Il PC è diventato uno strumento di controllo di genere, un terreno neutro dove l’oppressione cambia forma: dalla tastiera meccanica (patriarcato nostalgico) a quella da notebook (femminismo inclusivo passivo-aggressivo). Le case produttrici sanno. Apple, con le sue tastiere ultrasottili e i suoi tasti che si premono solo con l’indice educato di chi ha fatto un master in design emozionale, è l’espressione definitiva del maschio castrato.

Il futuro?
Ci aspettano tastiere neutre fluide, senza lettere, solo emoticon e vibrazioni. La tastiera sarà un campo sensoriale da sfiorare con il pensiero, che interpreterà automaticamente se stai scrivendo una mail di lavoro o una denuncia per molestie.

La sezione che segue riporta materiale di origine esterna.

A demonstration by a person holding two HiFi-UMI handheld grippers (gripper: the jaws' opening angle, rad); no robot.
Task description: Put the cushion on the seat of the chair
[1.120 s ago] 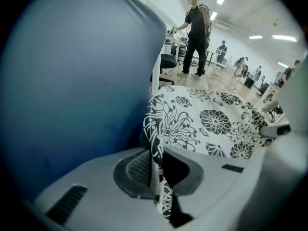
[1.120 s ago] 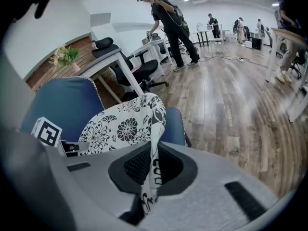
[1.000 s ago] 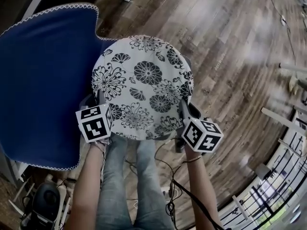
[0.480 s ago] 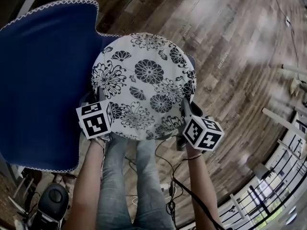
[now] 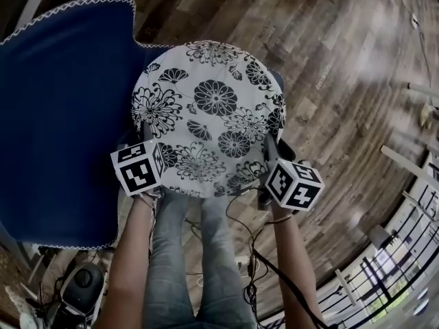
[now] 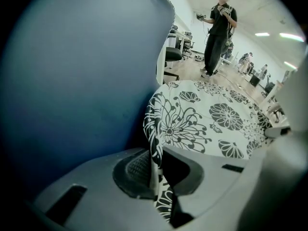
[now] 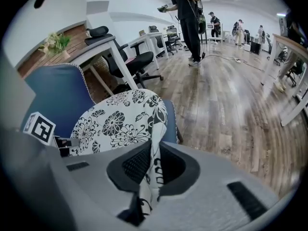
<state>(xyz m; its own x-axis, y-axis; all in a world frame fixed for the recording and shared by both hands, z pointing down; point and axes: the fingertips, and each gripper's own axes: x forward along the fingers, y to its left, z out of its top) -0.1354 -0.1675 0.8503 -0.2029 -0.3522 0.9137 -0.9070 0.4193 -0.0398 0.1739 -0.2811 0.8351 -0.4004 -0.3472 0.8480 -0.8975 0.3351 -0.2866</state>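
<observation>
A round white cushion (image 5: 209, 112) with black flower print lies over the seat of a blue chair, beside its tall blue backrest (image 5: 62, 115). A sliver of blue seat (image 7: 169, 121) shows under its far edge. My left gripper (image 5: 145, 136) is shut on the cushion's near left rim, and the printed fabric (image 6: 211, 119) stands pinched between its pads (image 6: 137, 167). My right gripper (image 5: 267, 146) has the near right rim between its jaws (image 7: 153, 165). Those jaws are opening, and the fabric (image 7: 118, 119) still leans on one pad.
The holder's legs in jeans (image 5: 195, 266) stand just before the chair, with cables (image 5: 250, 279) on the wooden floor (image 5: 343, 81). White desk frames (image 5: 411, 163) stand at the right. Desks and office chairs (image 7: 130, 57) line the room, and a person (image 7: 187, 18) stands further off.
Both grippers and the cushion have sunk a little toward the seat. Both still have the cushion's rim between their jaws.
</observation>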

Ma attenzione: si vocifera che Elon Musk stia lavorando a una tastiera con tasti alti retrattili, che si alzano solo se ti identifichi come cisgender e nostalgico del Commodore 64. Si chiamerà “MAGAtastiera™” e avrà un tasto dedicato con Intelligenza Artificiale Patriarcata per twittare insulti ai trans.

Tutto questo per dire che la tastiera non è un oggetto. È un manifesto politico, un simbolo sessuale, un’arma di distruzione di genere. Prima di battere su una qualsiasi lettera, domandati: sto scrivendo o mi sto sottomettendo?
E soprattutto: che genere ha la mia barra spaziatrice?